Each day I work from home, I think about how I am going to describe the tedium of a day at work. I mean, not much changes, just the tiny detail, but the general details: mails, documents, phone calls, breakfast, lunch, cats, weather. Are about the same day in, day out.
As I often say, I'm not working in the chicken factory, standing at the end of the pennine tunnel waiting for the next row of chilled chickens to be dropped then racked up. I did that for a year. The packed the trussed and wrapped chickens. Another year, eighteen months went by. There was a tannoy which played Radio 1, and so the day flew by during the Golden Hour, then crawled by during Our Tune and Woo Gary Davis, but it was the soundtrack of our day, and on the days the tannoy broke, the dullness without pop music, on Medium Wave being piped through a crappy tannoy was better than nothing. Well, except Steve Wright maybe.
The music has changed, now comes in down the copper wire of the interwebs or through the TV aerial, but still music, and the BBC too. Lunch is taken at a leisurely pace at the table, listening to a podcast or something, reading the Brexit chaos on Twitter or something. Coffee breaks are taken when I want, and not when the line stops. Yes, all in all life is better now. I'll put the kettle on!
There is the usual stuff to day as ever, you know; cats, coffee, breakfast, more coffee, start work. At leas with my new laptop, work has returned to humdrum normality, with no need to keep rebooting until Outlook worked. Saying that, this laptop does not like to create PDFs out of Word docs. Might be a 1st world Quality Manager's problem, but it is real. I have to send docs out and let people create their own PDFs. I call it the DIY Office 365. I have no idea why, and to be honest is only a minor issue so I ignore it.
After lunch I have a man come round to see about a path. Steve and Martin have let us down once too many times. I know Steve has been ill, but if you promise to turn up, and fail to do so, twice, then we look for alternatives.

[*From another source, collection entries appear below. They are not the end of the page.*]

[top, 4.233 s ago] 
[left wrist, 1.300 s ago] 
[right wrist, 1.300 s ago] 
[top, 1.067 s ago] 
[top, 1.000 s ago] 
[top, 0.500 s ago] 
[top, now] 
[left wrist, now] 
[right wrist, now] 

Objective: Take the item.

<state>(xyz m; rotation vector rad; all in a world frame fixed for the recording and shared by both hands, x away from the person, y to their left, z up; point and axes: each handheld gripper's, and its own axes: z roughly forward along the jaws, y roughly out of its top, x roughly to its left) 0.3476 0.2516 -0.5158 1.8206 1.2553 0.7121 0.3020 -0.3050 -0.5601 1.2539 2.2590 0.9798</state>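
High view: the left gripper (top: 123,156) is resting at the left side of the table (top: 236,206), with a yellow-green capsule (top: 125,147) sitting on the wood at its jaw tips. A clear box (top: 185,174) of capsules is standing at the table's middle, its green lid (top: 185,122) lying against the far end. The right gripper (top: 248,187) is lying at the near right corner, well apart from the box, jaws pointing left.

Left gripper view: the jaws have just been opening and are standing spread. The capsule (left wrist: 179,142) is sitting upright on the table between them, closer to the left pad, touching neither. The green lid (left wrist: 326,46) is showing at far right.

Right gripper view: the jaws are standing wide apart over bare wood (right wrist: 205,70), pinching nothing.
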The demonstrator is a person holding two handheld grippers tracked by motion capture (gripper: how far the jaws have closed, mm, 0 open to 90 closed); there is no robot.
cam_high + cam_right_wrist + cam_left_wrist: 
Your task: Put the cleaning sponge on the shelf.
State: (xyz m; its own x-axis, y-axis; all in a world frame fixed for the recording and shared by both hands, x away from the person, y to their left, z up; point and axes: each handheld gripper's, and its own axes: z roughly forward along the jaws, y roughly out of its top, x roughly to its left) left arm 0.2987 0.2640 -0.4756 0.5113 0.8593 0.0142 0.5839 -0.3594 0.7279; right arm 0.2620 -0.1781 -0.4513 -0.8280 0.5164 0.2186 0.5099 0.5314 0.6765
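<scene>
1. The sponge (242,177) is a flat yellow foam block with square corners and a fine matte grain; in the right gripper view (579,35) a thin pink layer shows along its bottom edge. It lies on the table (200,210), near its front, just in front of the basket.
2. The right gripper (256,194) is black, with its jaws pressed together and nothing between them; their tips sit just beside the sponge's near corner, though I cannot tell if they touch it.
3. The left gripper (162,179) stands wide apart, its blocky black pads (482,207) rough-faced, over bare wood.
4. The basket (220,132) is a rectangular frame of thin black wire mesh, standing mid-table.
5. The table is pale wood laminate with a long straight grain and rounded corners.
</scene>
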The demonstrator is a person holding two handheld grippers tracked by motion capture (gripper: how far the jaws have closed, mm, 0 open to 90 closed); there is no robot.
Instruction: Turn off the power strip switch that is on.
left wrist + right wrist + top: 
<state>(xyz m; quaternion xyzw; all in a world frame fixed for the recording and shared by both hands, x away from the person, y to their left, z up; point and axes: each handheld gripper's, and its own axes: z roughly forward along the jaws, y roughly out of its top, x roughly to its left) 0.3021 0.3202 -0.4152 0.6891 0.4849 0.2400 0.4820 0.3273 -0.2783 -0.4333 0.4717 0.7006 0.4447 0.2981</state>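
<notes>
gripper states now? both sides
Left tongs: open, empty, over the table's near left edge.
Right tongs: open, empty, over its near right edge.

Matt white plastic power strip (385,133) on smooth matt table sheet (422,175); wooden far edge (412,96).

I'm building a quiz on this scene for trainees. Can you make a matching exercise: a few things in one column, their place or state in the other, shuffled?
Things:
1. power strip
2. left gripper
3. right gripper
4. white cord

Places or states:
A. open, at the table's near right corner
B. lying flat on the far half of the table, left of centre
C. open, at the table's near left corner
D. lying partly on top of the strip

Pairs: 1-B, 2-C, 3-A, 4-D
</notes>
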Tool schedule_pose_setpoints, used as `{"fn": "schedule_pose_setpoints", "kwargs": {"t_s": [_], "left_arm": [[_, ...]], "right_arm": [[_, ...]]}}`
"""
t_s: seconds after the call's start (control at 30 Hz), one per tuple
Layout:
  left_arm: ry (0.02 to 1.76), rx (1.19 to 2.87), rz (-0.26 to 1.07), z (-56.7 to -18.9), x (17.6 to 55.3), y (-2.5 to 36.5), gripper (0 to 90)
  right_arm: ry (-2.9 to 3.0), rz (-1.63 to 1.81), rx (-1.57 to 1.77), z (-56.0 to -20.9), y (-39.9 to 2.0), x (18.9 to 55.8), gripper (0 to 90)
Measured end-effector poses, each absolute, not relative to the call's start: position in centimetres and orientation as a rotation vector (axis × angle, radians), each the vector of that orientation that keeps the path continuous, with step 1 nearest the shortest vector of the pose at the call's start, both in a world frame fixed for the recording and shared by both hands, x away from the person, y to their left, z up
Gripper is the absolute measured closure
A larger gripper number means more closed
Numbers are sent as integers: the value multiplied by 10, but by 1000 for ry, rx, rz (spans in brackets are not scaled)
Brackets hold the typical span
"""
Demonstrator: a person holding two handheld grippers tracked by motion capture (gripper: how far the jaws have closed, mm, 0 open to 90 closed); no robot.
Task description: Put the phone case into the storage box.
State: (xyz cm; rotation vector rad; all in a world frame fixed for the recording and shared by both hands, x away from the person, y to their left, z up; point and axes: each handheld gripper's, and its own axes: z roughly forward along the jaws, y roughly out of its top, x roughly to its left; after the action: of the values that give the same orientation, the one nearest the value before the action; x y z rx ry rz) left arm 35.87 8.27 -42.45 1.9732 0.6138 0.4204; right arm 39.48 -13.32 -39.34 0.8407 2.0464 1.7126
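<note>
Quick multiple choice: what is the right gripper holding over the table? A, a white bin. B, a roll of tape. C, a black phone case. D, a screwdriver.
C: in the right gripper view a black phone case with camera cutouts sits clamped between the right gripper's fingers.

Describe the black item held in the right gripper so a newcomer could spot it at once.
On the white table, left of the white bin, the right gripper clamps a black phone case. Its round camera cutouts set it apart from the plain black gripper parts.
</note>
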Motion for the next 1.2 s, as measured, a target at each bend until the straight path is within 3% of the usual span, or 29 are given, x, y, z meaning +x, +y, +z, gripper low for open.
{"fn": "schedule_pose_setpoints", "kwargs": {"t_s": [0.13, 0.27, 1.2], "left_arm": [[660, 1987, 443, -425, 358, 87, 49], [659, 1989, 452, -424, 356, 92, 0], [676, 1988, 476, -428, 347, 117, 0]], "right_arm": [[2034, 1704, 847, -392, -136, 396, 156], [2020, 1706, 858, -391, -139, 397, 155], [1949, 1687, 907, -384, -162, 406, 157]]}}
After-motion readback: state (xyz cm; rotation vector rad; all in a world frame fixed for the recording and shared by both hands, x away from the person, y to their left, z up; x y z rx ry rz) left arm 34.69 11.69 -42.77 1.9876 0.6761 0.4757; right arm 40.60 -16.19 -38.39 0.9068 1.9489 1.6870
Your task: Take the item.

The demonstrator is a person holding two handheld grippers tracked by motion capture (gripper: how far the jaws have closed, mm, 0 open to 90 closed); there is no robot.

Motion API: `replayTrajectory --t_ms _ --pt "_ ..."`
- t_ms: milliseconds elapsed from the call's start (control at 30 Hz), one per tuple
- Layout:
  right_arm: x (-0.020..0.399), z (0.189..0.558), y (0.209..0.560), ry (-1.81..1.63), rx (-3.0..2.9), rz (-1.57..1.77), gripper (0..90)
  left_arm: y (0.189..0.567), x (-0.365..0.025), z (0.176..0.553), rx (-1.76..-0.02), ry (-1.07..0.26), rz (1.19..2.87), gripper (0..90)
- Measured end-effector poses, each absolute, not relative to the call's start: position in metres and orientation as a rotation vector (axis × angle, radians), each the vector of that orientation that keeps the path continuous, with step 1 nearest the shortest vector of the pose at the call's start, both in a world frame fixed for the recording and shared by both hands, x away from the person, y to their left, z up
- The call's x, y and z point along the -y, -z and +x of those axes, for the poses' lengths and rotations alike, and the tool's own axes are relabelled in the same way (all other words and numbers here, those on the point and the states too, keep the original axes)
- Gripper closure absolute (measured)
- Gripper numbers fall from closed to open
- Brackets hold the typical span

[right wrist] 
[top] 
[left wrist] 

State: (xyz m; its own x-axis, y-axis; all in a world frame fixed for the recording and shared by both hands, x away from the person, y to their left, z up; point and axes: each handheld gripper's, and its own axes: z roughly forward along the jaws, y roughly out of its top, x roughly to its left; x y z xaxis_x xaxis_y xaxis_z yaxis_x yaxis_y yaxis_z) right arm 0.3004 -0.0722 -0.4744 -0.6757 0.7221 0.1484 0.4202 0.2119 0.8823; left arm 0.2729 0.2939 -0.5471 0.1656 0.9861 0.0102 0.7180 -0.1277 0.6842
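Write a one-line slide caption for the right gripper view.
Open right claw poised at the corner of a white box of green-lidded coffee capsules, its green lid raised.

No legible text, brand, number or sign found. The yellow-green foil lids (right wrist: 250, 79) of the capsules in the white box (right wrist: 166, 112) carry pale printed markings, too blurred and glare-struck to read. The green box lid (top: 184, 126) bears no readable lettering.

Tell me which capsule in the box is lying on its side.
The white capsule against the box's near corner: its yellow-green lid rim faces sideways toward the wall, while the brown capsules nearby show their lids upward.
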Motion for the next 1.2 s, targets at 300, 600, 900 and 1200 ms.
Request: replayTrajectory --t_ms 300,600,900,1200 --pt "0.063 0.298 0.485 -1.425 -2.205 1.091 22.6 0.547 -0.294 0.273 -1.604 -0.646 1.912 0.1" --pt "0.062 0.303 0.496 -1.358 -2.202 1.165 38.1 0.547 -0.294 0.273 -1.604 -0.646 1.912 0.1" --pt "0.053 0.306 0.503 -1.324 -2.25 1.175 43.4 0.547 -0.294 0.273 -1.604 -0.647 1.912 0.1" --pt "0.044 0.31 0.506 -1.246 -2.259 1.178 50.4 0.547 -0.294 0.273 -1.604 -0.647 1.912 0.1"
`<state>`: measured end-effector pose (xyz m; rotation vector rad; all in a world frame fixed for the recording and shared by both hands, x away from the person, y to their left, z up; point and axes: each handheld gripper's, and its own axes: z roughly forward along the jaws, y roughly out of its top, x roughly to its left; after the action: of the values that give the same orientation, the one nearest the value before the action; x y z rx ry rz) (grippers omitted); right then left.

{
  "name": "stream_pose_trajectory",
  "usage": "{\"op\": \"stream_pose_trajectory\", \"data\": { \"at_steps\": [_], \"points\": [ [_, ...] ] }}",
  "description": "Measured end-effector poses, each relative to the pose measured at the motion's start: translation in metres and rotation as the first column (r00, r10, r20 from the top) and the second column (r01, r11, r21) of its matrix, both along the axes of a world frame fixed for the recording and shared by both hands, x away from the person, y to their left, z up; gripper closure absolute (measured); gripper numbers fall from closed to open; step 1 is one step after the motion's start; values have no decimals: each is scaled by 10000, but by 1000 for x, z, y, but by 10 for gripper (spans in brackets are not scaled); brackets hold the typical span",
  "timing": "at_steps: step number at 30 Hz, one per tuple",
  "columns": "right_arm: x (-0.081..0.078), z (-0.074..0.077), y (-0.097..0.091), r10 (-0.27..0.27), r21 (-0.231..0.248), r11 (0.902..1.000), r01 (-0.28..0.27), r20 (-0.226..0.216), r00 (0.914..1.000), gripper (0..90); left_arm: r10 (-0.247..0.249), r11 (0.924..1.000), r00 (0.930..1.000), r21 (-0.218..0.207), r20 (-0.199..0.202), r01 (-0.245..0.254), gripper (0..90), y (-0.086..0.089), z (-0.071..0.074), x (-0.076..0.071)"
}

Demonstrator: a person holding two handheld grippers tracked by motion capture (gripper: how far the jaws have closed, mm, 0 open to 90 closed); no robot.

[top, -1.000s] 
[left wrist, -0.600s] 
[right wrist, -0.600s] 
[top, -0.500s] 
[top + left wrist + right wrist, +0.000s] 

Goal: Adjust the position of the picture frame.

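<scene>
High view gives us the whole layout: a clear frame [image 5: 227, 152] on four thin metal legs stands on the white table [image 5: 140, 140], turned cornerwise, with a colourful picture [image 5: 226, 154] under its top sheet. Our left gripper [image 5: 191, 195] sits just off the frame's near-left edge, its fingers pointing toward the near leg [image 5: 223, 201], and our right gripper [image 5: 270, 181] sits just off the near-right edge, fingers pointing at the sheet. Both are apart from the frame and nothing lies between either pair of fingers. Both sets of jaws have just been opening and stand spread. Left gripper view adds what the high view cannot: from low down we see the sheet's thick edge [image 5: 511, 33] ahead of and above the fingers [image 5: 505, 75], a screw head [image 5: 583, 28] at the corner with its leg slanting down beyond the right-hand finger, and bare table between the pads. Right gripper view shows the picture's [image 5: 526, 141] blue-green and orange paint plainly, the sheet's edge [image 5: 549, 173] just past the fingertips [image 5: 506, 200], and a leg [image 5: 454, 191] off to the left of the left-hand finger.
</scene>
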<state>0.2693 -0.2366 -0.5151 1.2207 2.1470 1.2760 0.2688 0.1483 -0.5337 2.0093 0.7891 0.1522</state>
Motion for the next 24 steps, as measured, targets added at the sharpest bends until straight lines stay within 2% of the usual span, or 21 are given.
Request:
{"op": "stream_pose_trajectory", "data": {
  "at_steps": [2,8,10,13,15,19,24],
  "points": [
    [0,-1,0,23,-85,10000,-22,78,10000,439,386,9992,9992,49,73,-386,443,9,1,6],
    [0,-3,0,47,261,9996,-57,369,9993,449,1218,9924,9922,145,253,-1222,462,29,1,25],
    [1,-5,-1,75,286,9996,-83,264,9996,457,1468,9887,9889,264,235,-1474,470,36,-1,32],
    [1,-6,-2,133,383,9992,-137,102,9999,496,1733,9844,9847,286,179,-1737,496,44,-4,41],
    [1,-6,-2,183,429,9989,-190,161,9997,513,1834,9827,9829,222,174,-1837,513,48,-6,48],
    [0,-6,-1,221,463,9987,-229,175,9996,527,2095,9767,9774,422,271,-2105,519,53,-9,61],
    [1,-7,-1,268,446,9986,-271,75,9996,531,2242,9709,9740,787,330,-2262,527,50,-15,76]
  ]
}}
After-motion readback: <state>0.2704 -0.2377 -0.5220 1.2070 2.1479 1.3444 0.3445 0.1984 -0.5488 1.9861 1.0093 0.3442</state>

We are not fussy, but want it done cheap as chips, so the guy offers some alternatives to the granite blocks: one pound fifty a pop those. So, he will get back to me at some point. And that really is the exciting part of the day.
My boss calls and we are talking, and a dialogue box appears on the computer screen; something about an update. I ignore it as I am always asked when installing an update is convenient. I log off the call, and the computer switches itself off, and starts again, telling me that it is installing a Windows update, and might switch itself on and off a few times.
I wait, do some editing, do some writing on my blog, make a brew. The laptop is still updating away.
An hour passes.
Another hour passes.
THird hour goes by, surely it is done now? No.
It is done at half five in the afternoon, four hours after starting, anything that was urgent could wait for the next day.
Its bangers and mash and beans for dinner. One of JOols' favourite meals. Especially as I now put some horseradish in the mash.
And for the rest of the evening, I devoured the rest of The Book of Dust until just before ten it was read. And enjoyed. There was football on the radio, but it went unlistened. Who will think of the footballers and commentators? Not I.